Празднование именин назначалось не 6 декабря, в Николин день, а накануне, потому что в этот вечер, по случаю торжественной Всенощной, спектаклей в Императорских театрах не полагалось и все актеры оказывались свободны. Съезжаться начинали в 11 часов вечера, когда в зале уже стояли столы с холодным ужином. Расходились гости не раньше рассвета. Попасть на этот вечер было нелегко, так как Николай Борисович сам составлял списки приглашенных. Им охотно допускались все деятели театра и посетители Давыдовских четвергов. Мне обычно удавалось протащить несколько человек своих сверстников, но маминых «светских» знакомых дядя Коля подвергал строгому отбору, что иногда порождало обиды.

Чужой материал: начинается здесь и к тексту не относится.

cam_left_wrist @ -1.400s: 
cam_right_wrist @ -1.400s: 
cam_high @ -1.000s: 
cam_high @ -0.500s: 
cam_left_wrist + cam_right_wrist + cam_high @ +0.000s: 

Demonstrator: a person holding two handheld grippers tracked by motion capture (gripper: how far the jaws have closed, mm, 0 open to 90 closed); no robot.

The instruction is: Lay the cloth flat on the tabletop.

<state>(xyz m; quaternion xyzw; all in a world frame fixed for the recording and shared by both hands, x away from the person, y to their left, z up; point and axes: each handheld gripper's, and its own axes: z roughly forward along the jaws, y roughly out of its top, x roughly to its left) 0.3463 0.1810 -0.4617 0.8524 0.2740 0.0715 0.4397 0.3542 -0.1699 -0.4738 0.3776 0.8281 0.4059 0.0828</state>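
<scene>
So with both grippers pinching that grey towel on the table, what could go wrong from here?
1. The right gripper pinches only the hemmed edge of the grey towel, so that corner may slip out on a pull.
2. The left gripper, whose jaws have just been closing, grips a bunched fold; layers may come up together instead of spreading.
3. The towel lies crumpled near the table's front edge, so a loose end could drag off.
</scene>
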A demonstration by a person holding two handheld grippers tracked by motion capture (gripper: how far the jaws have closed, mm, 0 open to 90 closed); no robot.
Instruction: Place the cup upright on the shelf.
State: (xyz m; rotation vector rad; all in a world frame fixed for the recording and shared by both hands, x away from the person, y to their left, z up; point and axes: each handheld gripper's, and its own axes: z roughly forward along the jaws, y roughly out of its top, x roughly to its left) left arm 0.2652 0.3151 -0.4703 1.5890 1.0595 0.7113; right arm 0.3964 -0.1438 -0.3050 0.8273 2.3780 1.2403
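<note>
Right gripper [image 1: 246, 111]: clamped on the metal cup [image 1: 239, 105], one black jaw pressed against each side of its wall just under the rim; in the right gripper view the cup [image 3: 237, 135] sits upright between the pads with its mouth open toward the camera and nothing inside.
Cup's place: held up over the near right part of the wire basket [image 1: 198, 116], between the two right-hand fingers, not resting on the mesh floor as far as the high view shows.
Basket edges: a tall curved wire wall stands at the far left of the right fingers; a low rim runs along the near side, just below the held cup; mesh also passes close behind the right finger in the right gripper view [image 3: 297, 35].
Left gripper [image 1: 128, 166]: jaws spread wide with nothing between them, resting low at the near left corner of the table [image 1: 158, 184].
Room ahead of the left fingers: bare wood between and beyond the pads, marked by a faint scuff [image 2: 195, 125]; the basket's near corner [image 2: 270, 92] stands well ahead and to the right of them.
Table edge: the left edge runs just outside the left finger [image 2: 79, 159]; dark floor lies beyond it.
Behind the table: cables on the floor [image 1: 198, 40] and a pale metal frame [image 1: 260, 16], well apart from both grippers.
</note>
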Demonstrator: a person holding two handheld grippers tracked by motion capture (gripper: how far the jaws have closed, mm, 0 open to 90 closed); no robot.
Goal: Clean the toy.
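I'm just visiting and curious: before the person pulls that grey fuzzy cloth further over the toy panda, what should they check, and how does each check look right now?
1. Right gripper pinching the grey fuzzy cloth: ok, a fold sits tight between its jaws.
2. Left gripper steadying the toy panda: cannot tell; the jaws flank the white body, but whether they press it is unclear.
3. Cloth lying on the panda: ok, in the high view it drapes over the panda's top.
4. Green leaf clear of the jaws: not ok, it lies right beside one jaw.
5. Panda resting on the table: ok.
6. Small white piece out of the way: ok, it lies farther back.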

С половины ужина начинали раздаваться звуки гитарных аккордов, Татьяна Константиновна отставляла в сторону рюмку с «кроновской» (ссылку давать или бог с ним?) мадерой (единственное вино, которое она пила), сама брала в руки гитару и запевала «Снова слышу голос твой, слышу и бледнею». По правую руку от нее обычно садился Александр Трофимович Обухов и с большой музыкальностью вторил ей своим высоким, несколько сдавленным тенором.
Татьяна Константиновна пела много и не заставляла себя просить. Лишь изредка она просила дать ей передышку, и тогда выступали «канарейки» — так звал Александр Трофимович своих племянниц Надю и Аню. Они пели дуэтом неаполитанские песни и романсы сочинения их дядюшки, из которых наибольшим успехом пользовалась «Калитка». Надя Обухова в ту пору училась в Консерватории по классу профессора Мазетти. Доказывать, что у нее был чудесный меццо-сопрано, — это ломиться в открытые двери. Теперь об этом знает вся страна и — благодаря радио — весь мир. Я же, когда слышу ее пение (тоже, к сожалению, лишь по радио), «слышу и бледнею» от наплыва воспоминаний.
Пока пела Татьяна Константиновна, я наблюдала, как все присутствующие поддавались постепенно очарованию ее исполнения и как это выражалось на их лицах. Лопатин одобрительно качал головой, поглаживал бороду, Ключевский в восторге закрывал глаза, а Иван Михайлович Москвин, подперев по-бабьи свою широкую щеку, повторял: «Да! Вот это настоящее!» В конце ужина, когда бывали пропеты величания имениннику, хозяйке дома и знатным гостям вроде Ермоловой, все просили сплясать Алексея Викторовича Ладыженского: помню его узкое, смуглое, породистое лицо охотника и лошадника, он ходил всегда в поддевке и с серебряной серьгой в ухе. Ладыженский был близким другом Татьяны Константиновны, друзья звали его «заяц», и ни один цыган не мог соперничать с ним в цыганской пляске. Благодаря исключительному чувству ритма и четкости движений он на пространстве в два-три метра добивался огромного эффекта, и его выступление всегда вызывало овацию.